[TASK ITEM]
For the string "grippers", report how many lines in the records below contain it, and nothing more.

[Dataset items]
□ □ □
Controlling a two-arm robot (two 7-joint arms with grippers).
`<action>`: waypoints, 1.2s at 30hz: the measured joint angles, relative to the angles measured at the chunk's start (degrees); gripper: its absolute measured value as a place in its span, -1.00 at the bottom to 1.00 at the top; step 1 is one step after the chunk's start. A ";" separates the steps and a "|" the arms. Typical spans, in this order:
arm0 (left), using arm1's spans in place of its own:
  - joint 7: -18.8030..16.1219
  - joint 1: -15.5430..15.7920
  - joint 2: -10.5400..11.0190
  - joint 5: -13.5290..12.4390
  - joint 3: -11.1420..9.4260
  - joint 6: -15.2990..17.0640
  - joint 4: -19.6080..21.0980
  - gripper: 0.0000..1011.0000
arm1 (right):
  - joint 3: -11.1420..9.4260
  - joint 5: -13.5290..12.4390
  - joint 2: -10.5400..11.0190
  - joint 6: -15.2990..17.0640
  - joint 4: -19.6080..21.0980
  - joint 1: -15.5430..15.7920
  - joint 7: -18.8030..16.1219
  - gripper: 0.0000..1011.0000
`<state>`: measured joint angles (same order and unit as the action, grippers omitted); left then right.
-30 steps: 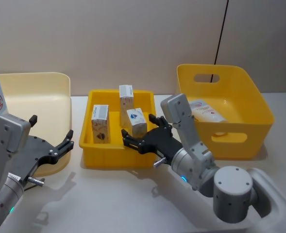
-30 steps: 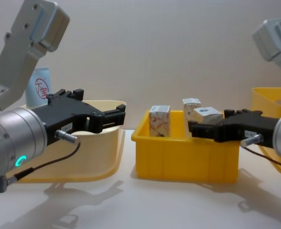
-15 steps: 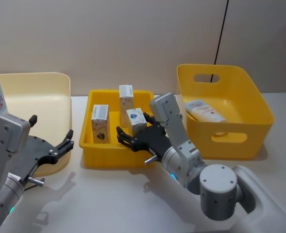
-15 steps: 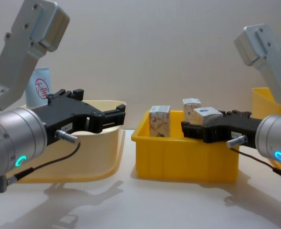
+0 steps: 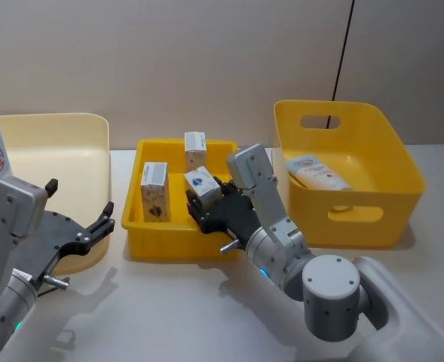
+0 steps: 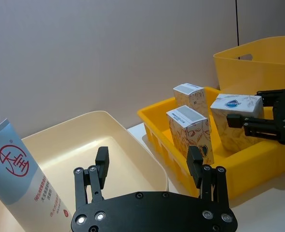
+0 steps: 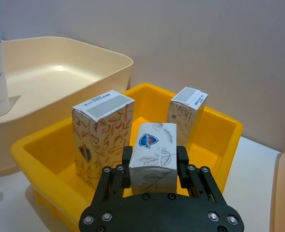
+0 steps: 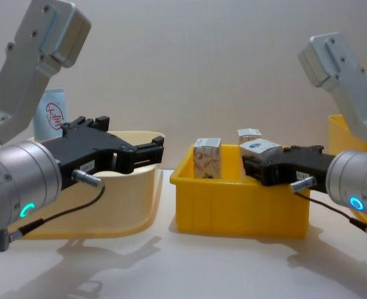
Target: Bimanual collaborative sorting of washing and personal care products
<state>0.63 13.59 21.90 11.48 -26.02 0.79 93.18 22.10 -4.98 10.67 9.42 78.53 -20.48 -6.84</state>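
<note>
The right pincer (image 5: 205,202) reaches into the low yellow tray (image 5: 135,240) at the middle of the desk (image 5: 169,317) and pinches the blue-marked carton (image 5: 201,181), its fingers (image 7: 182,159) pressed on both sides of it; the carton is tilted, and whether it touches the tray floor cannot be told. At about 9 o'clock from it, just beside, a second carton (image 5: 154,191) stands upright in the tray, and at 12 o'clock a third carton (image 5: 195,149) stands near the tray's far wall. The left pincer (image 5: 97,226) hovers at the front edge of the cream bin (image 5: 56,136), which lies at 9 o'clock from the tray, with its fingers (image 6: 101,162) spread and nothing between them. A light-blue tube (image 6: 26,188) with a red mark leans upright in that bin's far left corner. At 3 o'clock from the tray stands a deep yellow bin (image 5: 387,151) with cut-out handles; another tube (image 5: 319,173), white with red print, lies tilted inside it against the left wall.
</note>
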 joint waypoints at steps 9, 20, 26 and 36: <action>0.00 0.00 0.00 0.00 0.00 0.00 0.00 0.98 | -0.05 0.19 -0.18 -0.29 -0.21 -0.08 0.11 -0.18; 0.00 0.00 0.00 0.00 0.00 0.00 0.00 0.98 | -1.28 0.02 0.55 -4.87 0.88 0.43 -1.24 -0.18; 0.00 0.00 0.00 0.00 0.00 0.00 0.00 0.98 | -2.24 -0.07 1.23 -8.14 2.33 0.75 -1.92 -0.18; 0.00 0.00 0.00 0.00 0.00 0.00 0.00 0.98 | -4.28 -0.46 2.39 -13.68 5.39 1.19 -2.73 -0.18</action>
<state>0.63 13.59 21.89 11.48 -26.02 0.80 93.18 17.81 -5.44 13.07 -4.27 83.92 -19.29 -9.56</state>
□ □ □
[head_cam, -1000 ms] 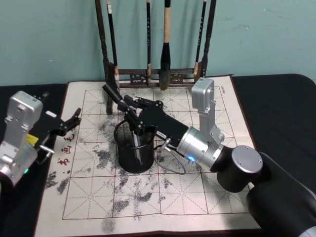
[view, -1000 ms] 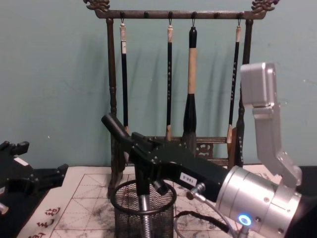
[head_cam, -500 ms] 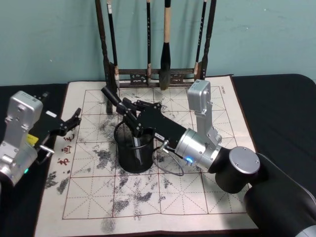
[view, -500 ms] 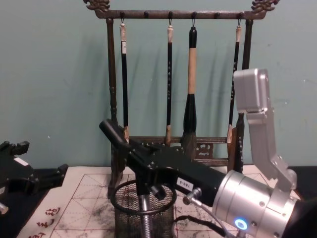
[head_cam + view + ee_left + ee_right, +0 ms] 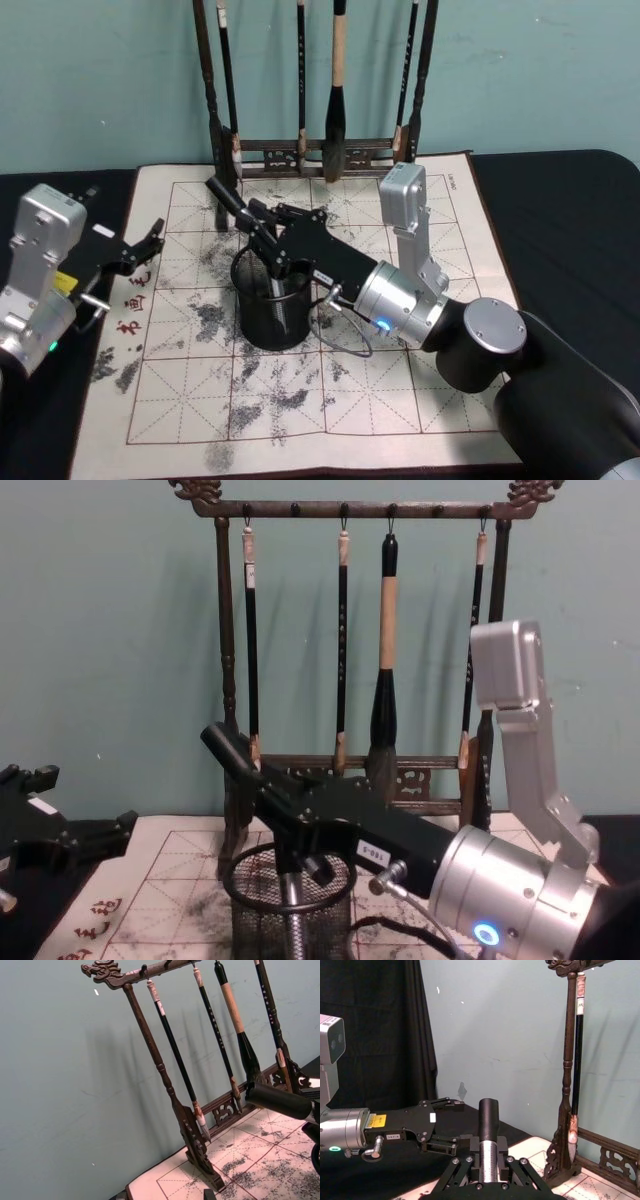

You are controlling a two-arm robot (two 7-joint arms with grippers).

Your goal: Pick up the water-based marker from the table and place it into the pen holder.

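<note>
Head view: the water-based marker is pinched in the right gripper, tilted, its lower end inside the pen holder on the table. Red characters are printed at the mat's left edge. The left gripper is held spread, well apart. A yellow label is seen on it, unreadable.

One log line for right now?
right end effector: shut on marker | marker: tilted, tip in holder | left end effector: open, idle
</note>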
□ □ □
[REPLY TO THE TASK]
3